Scientists from Lawrence Berkeley National Laboratory (Berkeley Lab) have developed a technique to automatically bypass failed Application Specific Integrated Circuits (ASICs) deployed in large arrays by rerouting dynamically around them. In the novel system, dubbed “Hydra I/O,” each ASIC chip is connected to its nearest neighbors on all four sides, unlike in traditional arrayed systems where chip-to-chip data paths are typically hardwired. This configuration allows data to be rerouted to adjacent neighbors upon the failure of an individual chip or multiple chips. The system includes software that dynamically reroutes commands or read-back data in these instances of chip failure in a way that is transparent to the user.

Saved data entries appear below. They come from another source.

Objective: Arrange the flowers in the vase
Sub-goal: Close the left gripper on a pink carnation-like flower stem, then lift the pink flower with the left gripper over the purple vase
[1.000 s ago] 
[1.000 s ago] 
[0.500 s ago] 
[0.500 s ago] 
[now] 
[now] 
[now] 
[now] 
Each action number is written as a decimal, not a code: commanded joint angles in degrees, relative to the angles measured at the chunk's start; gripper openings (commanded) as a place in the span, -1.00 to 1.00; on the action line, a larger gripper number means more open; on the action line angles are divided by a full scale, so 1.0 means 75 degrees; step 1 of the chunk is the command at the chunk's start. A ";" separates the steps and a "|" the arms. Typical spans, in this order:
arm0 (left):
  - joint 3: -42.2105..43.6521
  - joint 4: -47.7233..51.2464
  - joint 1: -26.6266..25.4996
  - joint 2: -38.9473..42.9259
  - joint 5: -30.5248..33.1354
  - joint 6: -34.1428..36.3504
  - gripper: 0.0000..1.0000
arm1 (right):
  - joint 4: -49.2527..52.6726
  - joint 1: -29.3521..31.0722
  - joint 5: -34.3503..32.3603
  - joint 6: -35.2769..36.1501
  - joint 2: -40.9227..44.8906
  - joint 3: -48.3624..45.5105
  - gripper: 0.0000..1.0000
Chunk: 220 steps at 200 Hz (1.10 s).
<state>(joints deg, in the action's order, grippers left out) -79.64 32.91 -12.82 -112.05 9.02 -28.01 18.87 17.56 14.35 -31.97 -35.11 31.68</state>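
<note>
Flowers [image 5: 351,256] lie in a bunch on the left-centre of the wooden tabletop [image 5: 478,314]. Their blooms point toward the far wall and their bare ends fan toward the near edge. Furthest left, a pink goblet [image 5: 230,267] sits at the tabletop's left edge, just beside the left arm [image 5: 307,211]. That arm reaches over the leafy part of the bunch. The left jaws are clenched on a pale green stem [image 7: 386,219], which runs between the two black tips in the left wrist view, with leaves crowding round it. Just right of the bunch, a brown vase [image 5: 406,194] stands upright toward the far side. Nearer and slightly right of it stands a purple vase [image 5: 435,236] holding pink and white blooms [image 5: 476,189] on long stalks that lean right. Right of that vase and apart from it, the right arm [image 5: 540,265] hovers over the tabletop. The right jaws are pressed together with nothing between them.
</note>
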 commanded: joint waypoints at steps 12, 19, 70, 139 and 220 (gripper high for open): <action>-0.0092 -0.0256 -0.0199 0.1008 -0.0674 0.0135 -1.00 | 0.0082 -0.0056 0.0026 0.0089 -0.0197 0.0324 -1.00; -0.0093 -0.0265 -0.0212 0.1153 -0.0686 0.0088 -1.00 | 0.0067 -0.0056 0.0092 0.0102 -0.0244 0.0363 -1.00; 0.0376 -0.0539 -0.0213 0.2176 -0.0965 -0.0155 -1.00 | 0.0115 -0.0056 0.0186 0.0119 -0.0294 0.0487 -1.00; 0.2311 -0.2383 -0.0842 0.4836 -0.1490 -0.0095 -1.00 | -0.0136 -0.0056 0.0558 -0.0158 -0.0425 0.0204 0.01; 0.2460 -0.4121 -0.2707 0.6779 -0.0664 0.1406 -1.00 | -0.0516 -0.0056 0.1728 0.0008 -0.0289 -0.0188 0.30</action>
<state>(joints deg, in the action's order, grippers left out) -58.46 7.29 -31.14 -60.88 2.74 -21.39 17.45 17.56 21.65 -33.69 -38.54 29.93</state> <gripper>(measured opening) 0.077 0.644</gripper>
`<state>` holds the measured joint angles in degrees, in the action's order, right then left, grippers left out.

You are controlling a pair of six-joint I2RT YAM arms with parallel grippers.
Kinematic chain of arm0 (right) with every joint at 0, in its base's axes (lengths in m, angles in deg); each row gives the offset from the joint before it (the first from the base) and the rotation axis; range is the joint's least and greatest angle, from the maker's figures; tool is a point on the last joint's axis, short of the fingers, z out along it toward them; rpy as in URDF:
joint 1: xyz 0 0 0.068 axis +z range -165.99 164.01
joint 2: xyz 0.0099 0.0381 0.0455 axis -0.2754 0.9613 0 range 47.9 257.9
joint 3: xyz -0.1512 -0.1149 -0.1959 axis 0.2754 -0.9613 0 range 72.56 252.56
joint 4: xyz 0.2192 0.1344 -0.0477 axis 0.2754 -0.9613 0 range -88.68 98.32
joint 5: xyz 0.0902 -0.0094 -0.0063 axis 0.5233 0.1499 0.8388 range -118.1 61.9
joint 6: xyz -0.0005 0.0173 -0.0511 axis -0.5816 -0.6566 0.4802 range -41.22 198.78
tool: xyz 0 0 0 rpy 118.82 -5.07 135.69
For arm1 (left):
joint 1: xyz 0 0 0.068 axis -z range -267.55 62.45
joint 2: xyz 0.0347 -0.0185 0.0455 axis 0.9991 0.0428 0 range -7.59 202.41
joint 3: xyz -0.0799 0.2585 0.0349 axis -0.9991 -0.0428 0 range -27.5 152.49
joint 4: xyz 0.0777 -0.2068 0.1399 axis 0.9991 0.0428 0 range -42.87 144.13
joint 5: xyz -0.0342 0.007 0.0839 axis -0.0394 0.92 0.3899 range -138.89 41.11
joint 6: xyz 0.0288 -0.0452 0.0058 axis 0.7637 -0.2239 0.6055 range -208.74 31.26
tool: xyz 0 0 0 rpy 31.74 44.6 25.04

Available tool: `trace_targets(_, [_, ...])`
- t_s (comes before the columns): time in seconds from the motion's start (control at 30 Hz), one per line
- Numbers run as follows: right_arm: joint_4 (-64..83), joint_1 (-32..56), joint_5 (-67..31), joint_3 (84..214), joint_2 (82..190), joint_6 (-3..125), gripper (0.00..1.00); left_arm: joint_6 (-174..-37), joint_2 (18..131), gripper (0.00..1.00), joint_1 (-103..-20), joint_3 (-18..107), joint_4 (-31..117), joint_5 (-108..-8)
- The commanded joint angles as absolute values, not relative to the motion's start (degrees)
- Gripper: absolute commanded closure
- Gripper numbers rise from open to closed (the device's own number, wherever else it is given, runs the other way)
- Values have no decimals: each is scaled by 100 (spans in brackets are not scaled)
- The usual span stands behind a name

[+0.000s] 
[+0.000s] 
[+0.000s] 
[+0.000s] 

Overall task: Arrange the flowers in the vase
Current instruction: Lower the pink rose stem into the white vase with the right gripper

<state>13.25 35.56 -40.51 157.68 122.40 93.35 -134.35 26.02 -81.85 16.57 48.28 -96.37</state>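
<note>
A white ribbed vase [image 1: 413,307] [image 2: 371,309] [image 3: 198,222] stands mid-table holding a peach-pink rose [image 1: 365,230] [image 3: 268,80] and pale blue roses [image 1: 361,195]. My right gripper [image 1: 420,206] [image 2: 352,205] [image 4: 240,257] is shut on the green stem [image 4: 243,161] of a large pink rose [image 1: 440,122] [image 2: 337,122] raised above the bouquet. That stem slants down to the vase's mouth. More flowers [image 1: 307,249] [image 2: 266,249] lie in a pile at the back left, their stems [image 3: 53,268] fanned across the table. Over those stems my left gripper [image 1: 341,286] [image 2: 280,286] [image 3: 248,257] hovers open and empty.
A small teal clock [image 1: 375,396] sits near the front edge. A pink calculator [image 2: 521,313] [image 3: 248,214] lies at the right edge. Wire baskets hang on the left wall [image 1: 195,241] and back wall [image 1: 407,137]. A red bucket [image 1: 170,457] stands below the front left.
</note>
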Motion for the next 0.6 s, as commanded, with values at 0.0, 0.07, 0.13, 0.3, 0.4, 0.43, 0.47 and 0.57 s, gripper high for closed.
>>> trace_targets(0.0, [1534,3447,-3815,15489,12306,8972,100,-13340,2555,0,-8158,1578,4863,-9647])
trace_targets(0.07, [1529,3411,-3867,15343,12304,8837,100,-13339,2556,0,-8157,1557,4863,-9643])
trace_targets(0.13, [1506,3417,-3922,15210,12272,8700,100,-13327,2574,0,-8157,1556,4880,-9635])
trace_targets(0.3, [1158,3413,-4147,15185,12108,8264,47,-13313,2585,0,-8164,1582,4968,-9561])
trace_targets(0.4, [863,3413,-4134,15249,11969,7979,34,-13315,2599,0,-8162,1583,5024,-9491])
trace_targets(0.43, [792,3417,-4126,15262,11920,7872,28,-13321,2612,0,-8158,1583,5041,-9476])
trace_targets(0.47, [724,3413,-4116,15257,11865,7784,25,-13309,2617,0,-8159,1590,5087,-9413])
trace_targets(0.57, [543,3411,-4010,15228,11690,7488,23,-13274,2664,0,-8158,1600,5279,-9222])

“To address the possibility of chip failure, current systems require building in significant redundancy in the event of chip failure,” said Carl Grace, leader for Berkeley Lab’s Integrated Circuits and Semiconductor Detectors Group. “The Hydra I/O system negates the need for expensive redundant systems, and it is highly resilient by design.”
The system was originally developed by Berkeley Lab for the Deep Underground Neutrino Experiment (DUNE) in which the custom chips that instrument the particle detectors will be placed in a sealed, cryogenic-liquid-filled cryostat located underground. Because the chips are physically inaccessible, the scientists developed a way to address inevitable chip failure during the experiment’s anticipated 30-year lifetime. The system was named “Hydra I/O” because when a single point fails, the rest of the system continues to function. This capability is similar to the way that the Internet automatically reroutes traffic around failed servers.
Lab scientists Dan Dwyer and Grace, principal investigators for Hydra I/O, quickly recognized its potential applications in other environments where repair or replacement of ASIC arrays is similarly challenging or costly, such as in space, underwater, in remote locations, or in 5G systems that feature multiple phased arrays.
“The repair or replacement of failed ASICs chips is especially challenging where chips are inaccessible, as in the DUNE project,” said Dwyer, lead of Berkeley Lab’s Neutrino Physics group. “It was critical to the scientific mission that the tiles in the neutrino detectors are highly resilient. In our current prototype detector we have experienced roughly a dozen chip failures, and the Hydra I/O has made those failures non-events.”
The system is highly scalable. To date, the Berkeley Lab team has successfully operated a prototype detector system containing 1,600 ASICs coupled to almost 100,000 sensors. The Berkeley Lab team plans to build hundreds of thousands of ASICs for the DUNE project; further scaling the technology is very feasible.